A semantic video retrieval system that indexes scene-level content from media archives and returns the most relevant moments from a natural-language query.

Visit repository

Computer Vision
Semantic Search
Embedding Pipelines
Ranking & Retrieval
Media Data Engineering

Making video archives searchable

This project was designed to help turn large video archives into searchable assets. Instead of manually browsing long recordings, the goal was to let users retrieve relevant video moments directly from a natural-language query.

To achieve this, the system works at the scene level rather than at the video level, making retrieval more precise and better suited to real editorial or media workflows.

From raw video to scene-level indexing

The first step of the pipeline was splitting long videos into meaningful scenes using PySceneDetect. This made it possible to move from coarse video metadata to smaller, more semantically coherent units of content.

Each scene was then processed independently, creating a structured foundation for search and retrieval. This scene-based approach improves both relevance and usability, since users are typically looking for specific moments rather than full videos.

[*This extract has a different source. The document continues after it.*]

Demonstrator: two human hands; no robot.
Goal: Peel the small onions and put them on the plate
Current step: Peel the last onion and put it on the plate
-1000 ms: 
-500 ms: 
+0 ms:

Describing scenes with multimodal representations

Once scenes were extracted, the system generated visual descriptions using Florence-2, an open-source vision model capable of producing rich scene-level captions. These textual representations were then embedded and stored in ChromaDB to support semantic search.

A practical search engine for media archives

The final system demonstrates how multimodal models, vector search, and ranking techniques can be combined into a practical retrieval engine for archived video content.

By indexing scenes instead of full videos and combining semantic retrieval with re-ranking, the project provides a more efficient way to surface relevant moments from large media collections.

Beyond the retrieval task itself, the project also served as an exploration of multimodal AI pipelines, covering scene detection, visual captioning, embeddings, vector databases, and ranking strategies in a single end-to-end system.